🤖 AI Summary
This work addresses the challenges of high-dimensional constrained Bayesian optimization, where the curse of dimensionality and premature contraction of traditional trust-region methods hinder performance. The authors propose the Local Constrained Bayesian Optimization (LCBO) framework, which alternates between rapid local descent and uncertainty-driven exploration on a differentiable surrogate model incorporating constraint penalties. LCBO is the first method to provide theoretical guarantees for high-dimensional constrained settings, achieving a polynomial-in-dimension convergence rate in terms of Karush–Kuhn–Tucker (KKT) residual—thereby overcoming the exponential regret bounds inherent to global approaches. Empirical evaluations on benchmarks up to 100 dimensions demonstrate that LCBO significantly outperforms state-of-the-art methods, exhibiting superior optimization performance and stability.
📝 Abstract
Bayesian optimization (BO) for high-dimensional constrained problems remains a significant challenge due to the curse of dimensionality.
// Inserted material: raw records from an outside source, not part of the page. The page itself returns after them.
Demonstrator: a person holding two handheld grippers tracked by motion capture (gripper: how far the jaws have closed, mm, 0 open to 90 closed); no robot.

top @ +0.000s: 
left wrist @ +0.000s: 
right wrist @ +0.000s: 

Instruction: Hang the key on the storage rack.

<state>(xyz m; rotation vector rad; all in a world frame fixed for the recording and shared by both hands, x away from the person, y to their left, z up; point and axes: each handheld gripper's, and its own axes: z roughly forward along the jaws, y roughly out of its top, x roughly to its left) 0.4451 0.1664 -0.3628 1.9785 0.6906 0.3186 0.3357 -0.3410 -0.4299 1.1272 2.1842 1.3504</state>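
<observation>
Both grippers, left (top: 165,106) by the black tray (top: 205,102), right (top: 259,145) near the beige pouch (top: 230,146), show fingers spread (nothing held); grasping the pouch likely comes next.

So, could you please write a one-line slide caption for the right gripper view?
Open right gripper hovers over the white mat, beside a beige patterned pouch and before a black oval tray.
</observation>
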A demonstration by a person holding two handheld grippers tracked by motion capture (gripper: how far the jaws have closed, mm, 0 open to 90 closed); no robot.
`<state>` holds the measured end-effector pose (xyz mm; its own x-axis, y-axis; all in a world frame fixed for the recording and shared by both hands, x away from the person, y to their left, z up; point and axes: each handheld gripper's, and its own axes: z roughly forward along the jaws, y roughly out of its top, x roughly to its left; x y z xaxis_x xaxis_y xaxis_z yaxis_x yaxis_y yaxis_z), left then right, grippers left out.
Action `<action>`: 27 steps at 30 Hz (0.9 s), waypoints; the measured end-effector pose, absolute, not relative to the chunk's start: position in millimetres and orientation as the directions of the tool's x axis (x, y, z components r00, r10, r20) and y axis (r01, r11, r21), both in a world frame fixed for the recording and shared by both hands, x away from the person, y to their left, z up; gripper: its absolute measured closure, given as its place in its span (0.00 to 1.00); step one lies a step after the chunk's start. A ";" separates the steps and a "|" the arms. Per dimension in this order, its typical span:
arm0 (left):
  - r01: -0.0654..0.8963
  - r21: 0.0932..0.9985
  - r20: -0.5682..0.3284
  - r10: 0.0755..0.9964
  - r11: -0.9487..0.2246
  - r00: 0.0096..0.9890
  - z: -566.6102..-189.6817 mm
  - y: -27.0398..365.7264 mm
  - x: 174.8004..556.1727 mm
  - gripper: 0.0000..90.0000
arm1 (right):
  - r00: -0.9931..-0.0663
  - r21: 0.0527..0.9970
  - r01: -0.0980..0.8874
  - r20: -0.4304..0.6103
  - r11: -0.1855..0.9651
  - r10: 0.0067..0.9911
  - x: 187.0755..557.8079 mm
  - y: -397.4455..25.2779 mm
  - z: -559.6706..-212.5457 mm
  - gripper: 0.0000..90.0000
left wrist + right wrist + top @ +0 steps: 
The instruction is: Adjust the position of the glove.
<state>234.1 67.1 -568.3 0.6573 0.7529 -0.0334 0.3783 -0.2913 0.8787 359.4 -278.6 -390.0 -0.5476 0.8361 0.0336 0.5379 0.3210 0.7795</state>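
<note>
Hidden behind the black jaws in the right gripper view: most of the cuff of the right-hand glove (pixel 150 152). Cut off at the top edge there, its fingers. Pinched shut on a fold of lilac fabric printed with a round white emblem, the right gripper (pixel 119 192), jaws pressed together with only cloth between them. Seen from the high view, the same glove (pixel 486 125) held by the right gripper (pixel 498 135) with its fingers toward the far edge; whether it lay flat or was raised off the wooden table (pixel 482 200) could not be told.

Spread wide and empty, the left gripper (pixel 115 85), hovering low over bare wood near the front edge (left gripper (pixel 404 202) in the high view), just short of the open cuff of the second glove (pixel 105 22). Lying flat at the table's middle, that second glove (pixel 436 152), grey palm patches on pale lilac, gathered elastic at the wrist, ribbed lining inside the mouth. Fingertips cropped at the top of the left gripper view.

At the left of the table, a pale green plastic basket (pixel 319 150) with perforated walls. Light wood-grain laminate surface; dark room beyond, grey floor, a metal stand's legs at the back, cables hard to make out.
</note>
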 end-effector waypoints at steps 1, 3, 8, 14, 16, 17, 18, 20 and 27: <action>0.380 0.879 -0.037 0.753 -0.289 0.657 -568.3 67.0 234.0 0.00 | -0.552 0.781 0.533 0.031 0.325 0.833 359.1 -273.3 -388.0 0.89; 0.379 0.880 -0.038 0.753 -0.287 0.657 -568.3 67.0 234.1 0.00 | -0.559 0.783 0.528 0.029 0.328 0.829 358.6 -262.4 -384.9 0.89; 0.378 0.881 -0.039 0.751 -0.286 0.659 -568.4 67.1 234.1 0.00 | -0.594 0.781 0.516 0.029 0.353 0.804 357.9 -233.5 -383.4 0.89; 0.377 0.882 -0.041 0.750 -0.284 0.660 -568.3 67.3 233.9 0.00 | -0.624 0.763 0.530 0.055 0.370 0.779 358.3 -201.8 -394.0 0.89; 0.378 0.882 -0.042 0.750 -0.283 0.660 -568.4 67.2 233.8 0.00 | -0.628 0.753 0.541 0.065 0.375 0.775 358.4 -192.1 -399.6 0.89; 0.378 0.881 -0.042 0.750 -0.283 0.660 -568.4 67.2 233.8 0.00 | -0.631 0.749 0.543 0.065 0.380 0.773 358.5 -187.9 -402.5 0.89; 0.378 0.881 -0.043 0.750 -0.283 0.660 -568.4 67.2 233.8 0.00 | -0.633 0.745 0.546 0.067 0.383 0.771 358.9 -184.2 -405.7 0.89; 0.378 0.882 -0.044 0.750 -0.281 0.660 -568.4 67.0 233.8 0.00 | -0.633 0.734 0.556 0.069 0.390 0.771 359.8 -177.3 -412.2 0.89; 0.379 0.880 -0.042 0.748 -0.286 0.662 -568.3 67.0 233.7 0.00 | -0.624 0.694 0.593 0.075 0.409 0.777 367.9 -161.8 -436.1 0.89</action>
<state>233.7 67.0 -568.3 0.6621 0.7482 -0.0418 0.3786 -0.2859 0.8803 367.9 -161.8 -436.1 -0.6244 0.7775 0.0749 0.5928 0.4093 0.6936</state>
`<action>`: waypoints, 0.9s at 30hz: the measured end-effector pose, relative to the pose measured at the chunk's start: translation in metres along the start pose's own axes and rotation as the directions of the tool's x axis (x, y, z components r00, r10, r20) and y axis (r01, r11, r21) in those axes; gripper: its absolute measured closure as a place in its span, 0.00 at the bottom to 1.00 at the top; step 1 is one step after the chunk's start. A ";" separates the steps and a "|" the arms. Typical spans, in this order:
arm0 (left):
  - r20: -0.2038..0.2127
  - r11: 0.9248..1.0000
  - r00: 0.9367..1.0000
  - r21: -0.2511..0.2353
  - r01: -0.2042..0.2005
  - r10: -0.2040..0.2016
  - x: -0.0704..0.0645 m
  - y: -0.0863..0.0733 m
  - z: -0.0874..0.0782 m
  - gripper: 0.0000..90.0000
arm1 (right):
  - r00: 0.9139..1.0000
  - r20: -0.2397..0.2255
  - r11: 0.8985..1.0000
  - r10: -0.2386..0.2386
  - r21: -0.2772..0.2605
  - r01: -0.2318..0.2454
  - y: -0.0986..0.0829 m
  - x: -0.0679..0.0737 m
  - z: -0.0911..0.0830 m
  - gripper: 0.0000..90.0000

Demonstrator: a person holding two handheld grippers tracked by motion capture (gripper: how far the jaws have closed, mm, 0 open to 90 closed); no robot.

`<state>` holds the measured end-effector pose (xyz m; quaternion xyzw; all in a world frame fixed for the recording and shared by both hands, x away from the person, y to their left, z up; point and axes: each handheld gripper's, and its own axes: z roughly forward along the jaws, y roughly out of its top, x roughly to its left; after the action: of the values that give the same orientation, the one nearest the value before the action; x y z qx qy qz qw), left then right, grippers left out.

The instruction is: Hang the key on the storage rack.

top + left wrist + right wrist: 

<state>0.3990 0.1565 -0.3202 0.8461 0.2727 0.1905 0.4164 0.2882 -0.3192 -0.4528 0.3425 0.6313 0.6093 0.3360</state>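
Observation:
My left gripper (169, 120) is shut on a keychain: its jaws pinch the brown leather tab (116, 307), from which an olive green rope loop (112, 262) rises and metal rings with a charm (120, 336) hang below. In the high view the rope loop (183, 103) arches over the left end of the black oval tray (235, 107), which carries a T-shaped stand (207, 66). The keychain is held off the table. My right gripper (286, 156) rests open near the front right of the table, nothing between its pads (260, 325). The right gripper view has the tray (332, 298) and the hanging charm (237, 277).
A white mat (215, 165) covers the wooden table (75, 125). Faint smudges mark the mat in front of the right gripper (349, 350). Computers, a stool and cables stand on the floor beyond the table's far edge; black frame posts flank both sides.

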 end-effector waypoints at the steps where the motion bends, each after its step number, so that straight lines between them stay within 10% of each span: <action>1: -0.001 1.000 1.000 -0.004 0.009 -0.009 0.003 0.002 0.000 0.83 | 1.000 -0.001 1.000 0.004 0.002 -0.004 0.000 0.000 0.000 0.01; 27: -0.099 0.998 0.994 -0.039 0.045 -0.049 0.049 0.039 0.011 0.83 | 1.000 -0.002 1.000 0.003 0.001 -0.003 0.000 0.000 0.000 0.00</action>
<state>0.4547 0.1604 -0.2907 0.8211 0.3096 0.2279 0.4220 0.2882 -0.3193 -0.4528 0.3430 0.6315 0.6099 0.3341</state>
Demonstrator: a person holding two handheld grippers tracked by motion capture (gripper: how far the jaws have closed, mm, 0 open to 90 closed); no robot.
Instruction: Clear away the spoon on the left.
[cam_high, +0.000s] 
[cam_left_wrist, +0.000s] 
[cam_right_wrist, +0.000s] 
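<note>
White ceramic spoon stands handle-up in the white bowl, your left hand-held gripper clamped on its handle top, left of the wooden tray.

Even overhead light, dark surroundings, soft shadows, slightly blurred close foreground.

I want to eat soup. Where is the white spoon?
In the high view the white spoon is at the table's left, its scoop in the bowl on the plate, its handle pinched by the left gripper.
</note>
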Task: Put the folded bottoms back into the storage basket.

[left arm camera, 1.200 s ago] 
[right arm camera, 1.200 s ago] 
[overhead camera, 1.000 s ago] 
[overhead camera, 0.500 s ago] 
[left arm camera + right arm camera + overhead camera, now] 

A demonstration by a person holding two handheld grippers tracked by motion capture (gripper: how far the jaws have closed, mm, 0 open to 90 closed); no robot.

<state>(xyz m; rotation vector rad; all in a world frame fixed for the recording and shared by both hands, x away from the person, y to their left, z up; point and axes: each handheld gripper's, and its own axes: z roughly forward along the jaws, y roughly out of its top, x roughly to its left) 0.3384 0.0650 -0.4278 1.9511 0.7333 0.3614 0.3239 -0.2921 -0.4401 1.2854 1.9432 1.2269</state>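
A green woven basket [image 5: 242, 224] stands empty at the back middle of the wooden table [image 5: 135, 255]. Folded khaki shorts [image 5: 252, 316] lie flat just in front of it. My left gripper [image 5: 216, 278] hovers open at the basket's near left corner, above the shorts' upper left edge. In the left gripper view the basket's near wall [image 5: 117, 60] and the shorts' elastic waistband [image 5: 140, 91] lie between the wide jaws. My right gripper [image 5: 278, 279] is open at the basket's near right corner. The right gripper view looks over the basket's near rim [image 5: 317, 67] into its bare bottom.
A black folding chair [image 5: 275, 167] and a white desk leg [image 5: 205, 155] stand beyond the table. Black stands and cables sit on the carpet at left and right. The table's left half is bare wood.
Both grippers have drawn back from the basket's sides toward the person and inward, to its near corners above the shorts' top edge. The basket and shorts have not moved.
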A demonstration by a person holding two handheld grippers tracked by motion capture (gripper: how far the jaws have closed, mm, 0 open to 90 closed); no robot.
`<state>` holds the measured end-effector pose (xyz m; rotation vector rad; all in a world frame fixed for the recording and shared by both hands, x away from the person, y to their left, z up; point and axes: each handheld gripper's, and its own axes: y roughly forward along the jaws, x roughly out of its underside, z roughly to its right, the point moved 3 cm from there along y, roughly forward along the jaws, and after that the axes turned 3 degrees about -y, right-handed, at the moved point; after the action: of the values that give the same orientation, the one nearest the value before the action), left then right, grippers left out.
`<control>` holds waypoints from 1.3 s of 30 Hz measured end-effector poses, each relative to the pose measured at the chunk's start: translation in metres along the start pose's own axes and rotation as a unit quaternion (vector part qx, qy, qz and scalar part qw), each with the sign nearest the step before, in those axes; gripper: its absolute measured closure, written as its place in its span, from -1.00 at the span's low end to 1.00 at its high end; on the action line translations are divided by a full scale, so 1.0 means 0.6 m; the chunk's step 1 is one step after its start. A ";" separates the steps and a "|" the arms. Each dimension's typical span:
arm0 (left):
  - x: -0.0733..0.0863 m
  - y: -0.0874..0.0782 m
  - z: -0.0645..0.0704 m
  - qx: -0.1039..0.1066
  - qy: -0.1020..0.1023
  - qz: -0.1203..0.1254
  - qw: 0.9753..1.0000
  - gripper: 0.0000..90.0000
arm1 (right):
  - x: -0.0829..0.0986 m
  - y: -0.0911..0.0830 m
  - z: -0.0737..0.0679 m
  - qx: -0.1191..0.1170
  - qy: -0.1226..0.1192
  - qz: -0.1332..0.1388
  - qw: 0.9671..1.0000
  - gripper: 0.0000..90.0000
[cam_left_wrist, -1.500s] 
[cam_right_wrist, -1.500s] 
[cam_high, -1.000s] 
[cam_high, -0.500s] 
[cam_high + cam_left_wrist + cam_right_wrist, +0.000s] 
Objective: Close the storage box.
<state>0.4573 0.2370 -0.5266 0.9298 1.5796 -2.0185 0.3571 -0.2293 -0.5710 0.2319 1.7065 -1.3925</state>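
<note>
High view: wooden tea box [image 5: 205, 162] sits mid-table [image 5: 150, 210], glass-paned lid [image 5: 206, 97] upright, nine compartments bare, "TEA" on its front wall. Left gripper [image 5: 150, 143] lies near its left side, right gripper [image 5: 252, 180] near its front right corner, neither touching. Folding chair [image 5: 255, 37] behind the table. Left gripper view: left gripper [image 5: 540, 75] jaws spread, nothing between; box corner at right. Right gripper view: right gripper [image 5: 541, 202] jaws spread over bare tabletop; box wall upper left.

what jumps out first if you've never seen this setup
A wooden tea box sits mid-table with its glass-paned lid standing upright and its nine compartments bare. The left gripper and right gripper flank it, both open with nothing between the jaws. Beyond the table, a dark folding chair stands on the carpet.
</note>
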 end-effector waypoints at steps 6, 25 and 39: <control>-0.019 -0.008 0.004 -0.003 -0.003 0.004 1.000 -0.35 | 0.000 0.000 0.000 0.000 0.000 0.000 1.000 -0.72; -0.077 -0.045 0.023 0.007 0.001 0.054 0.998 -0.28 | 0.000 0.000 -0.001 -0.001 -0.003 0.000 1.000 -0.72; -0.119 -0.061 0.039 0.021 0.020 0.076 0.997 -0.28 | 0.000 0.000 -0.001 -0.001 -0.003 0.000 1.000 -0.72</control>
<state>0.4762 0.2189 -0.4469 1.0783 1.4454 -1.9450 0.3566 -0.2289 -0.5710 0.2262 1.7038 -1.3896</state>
We propose Local Constrained Bayesian Optimization (LCBO), a novel framework tailored for such settings. Unlike trust-region methods that are prone to premature shrinking when confronting tight or complex constraints, LCBO leverages the differentiable landscape of constraint-penalized surrogates to alternate between rapid local descent and uncertainty-driven exploration. Theoretically, we prove that LCBO achieves a convergence rate for the Karush-Kuhn-Tucker (KKT) residual that depends polynomially on the dimension $d$ for common kernels under mild assumptions, offering a rigorous alternative to global BO where regret bounds typically scale exponentially. Extensive evaluations on high-dimensional benchmarks (up to 100D) demonstrate that LCBO consistently outperforms state-of-the-art baselines.